- [Task description] Make an exact copy of all the entries shown below.

Data START

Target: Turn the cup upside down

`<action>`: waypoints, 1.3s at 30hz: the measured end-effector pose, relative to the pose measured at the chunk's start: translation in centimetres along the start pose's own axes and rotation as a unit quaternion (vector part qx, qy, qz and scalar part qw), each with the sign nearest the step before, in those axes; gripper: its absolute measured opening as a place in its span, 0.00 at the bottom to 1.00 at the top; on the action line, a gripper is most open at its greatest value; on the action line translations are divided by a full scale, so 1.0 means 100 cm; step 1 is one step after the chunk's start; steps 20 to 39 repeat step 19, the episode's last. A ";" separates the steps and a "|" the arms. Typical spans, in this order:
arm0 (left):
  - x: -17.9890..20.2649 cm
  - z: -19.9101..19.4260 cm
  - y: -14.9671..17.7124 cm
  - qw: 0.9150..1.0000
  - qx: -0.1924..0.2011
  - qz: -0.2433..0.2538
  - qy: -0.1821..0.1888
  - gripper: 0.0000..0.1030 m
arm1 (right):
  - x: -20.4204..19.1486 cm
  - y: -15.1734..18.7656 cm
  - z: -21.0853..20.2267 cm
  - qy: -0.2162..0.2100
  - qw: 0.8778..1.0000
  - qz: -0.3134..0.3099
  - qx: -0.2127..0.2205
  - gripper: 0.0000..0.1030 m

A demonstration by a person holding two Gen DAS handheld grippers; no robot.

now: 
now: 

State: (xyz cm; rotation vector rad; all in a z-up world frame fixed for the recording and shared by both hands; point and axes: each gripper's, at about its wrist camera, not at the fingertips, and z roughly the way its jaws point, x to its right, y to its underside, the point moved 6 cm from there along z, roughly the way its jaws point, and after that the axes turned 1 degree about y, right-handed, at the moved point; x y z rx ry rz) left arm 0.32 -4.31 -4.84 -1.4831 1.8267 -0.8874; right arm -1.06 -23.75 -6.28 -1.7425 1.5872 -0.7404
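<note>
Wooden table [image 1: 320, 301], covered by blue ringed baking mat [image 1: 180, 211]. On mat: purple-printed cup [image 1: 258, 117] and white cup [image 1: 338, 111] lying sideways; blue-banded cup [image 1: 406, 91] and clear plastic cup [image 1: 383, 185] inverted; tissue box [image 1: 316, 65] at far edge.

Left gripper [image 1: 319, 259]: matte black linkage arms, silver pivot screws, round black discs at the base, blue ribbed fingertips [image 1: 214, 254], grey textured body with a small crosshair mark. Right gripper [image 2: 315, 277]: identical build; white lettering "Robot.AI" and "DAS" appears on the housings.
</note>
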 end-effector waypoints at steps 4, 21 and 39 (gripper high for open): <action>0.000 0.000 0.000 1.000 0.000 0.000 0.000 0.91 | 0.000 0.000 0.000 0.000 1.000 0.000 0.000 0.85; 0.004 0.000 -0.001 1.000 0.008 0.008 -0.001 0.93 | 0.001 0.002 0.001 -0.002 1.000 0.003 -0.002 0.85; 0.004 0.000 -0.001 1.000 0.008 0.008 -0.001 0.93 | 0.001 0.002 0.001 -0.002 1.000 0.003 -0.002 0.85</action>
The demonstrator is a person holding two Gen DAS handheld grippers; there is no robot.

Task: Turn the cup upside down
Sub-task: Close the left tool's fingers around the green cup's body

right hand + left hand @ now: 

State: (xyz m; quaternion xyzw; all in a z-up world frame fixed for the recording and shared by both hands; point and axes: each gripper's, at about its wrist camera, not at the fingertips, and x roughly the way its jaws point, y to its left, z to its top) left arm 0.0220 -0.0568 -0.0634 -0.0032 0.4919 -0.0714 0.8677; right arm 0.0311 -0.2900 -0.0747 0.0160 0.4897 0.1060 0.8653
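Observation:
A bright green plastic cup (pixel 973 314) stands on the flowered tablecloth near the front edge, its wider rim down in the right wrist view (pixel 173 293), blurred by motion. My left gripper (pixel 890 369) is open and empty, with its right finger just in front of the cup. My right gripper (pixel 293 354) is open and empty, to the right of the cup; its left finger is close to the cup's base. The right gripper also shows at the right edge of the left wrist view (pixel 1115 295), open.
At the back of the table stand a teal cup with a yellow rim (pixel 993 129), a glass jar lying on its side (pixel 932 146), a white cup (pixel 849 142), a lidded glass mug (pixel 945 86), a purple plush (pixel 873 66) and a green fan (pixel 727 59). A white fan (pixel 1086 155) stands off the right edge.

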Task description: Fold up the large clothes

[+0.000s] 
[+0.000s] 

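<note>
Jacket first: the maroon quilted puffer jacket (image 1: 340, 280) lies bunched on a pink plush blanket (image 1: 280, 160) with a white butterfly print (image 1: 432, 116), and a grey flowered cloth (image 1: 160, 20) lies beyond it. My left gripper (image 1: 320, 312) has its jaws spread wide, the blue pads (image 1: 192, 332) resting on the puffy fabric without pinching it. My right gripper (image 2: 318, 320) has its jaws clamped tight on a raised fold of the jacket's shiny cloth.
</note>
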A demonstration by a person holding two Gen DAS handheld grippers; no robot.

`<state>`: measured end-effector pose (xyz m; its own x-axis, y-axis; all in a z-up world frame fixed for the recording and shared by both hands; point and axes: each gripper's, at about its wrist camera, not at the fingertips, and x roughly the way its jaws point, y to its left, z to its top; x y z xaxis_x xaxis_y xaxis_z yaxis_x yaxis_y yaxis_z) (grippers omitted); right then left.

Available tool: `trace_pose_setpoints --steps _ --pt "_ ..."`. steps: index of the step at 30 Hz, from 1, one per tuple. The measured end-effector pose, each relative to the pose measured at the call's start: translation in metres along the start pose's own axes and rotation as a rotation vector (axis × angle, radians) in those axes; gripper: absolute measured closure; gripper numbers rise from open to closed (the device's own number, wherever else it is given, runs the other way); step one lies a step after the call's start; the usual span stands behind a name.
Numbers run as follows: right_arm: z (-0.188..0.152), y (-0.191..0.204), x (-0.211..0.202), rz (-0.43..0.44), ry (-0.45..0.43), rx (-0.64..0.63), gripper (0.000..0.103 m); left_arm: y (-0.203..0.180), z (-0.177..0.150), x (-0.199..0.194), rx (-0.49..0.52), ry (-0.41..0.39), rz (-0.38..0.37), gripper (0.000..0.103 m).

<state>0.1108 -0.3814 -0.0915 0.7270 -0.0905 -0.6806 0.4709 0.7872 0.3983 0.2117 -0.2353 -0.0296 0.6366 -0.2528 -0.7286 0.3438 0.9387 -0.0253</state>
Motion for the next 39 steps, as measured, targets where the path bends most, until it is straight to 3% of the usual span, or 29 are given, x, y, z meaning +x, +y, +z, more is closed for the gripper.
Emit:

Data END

- [Solution below]
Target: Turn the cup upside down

`<action>`: waypoints, 1.3s at 30hz: the measured end-effector pose, relative to the pose measured at the chunk's start: translation in centimetres along the start pose's own axes and rotation as a unit quaternion (vector part qx, qy, qz and scalar part qw), each with the sign nearest the step before, in those axes; gripper: its absolute measured opening as a place in its span, 0.00 at the bottom to 1.00 at the top; on the action line, a gripper is most open at its greatest value; on the action line translations are divided by a full scale, so 1.0 means 100 cm; step 1 is one step after the chunk's start; steps 20 to 39 repeat step 19, the episode's last. A ";" separates the steps and a "|" the arms. Typical spans, in this order:
arm0 (left):
  - x: -17.9890..20.2649 cm
  - z: -19.9101..19.4260 cm
  - y: -14.9671..17.7124 cm
  - qw: 0.9150..1.0000
  - qx: -0.1924..0.2011
  - qz: -0.2433..0.2538
  - qy: -0.1821..0.1888
  - gripper: 0.0000..0.1030 m
arm1 (right):
  - x: -20.4204..19.1486 cm
  - y: -15.1734..18.7656 cm
  - z: -21.0853..20.2267 cm
  - qy: -0.2162..0.2100
  - qw: 0.8778..1.0000
  - qz: -0.3134..0.3099
  - qx: -0.2127..0.2205
  - gripper: 0.0000..0.1030 m

A demonstration by a person holding two Gen DAS handheld grippers; no robot.

now: 
now: 

State: (xyz cm; rotation vector rad; all in a z-up world frame fixed for the recording and shared by both hands; point and axes: each gripper's, at about its wrist camera, not at the fingertips, and z roughly the way its jaws point, x to its right, y to its underside, the point moved 6 cm from there along z, roughly the way its jaws point, and after that the axes turned 1 degree about y, right-handed, at the moved point; x y z rx ry rz) left arm 0.32 -4.31 -4.84 -1.4831 1.8267 -0.8874; right arm -1.06 -23.75 -6.28 -1.7425 1.5872 -0.7404
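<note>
Wooden table [image 1: 320, 301], covered by blue ringed baking mat [image 1: 180, 211]. On mat: purple-printed cup [image 1: 258, 117] and white cup [image 1: 338, 111] lying sideways; blue-banded cup [image 1: 406, 91] and clear plastic cup [image 1: 383, 185] inverted; tissue box [image 1: 316, 65] at far edge.

Left gripper [image 1: 319, 259]: matte black linkage arms, silver pivot screws, round black discs at the base, blue ribbed fingertips [image 1: 214, 254], grey textured body with a small crosshair mark. Right gripper [image 2: 315, 277]: identical build; white lettering "Robot.AI" and "DAS" appears on the housings.
</note>
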 end-effector waypoints at steps 4, 21 and 39 (gripper high for open): <action>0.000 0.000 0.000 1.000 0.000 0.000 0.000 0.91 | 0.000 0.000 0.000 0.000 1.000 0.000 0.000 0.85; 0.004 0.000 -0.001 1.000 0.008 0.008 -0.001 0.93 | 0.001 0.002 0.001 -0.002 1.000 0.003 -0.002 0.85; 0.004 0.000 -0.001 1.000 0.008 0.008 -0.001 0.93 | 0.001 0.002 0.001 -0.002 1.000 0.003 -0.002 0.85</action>
The demonstrator is a person holding two Gen DAS handheld grippers; there is no robot.

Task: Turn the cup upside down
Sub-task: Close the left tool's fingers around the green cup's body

right hand + left hand @ now: 

State: (xyz m; quaternion xyzw; all in a z-up world frame fixed for the recording and shared by both hands; point and axes: each gripper's, at about its wrist camera, not at the fingertips, and x roughly the way its jaws point, y to its left, z to its top) left arm 0.0220 -0.0568 -0.0634 -0.0032 0.4919 -0.0714 0.8677; right arm 0.0311 -0.2900 -0.0747 0.0160 0.4897 0.1060 0.8653
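Observation:
A bright green plastic cup (pixel 973 314) stands on the flowered tablecloth near the front edge, its wider rim down in the right wrist view (pixel 173 293), blurred by motion. My left gripper (pixel 890 369) is open and empty, with its right finger just in front of the cup. My right gripper (pixel 293 354) is open and empty, to the right of the cup; its left finger is close to the cup's base. The right gripper also shows at the right edge of the left wrist view (pixel 1115 295), open.
At the back of the table stand a teal cup with a yellow rim (pixel 993 129), a glass jar lying on its side (pixel 932 146), a white cup (pixel 849 142), a lidded glass mug (pixel 945 86), a purple plush (pixel 873 66) and a green fan (pixel 727 59). A white fan (pixel 1086 155) stands off the right edge.
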
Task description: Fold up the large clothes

[+0.000s] 
[+0.000s] 

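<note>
Jacket first: the maroon quilted puffer jacket (image 1: 340, 280) lies bunched on a pink plush blanket (image 1: 280, 160) with a white butterfly print (image 1: 432, 116), and a grey flowered cloth (image 1: 160, 20) lies beyond it. My left gripper (image 1: 320, 312) has its jaws spread wide, the blue pads (image 1: 192, 332) resting on the puffy fabric without pinching it. My right gripper (image 2: 318, 320) has its jaws clamped tight on a raised fold of the jacket's shiny cloth.
</note>
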A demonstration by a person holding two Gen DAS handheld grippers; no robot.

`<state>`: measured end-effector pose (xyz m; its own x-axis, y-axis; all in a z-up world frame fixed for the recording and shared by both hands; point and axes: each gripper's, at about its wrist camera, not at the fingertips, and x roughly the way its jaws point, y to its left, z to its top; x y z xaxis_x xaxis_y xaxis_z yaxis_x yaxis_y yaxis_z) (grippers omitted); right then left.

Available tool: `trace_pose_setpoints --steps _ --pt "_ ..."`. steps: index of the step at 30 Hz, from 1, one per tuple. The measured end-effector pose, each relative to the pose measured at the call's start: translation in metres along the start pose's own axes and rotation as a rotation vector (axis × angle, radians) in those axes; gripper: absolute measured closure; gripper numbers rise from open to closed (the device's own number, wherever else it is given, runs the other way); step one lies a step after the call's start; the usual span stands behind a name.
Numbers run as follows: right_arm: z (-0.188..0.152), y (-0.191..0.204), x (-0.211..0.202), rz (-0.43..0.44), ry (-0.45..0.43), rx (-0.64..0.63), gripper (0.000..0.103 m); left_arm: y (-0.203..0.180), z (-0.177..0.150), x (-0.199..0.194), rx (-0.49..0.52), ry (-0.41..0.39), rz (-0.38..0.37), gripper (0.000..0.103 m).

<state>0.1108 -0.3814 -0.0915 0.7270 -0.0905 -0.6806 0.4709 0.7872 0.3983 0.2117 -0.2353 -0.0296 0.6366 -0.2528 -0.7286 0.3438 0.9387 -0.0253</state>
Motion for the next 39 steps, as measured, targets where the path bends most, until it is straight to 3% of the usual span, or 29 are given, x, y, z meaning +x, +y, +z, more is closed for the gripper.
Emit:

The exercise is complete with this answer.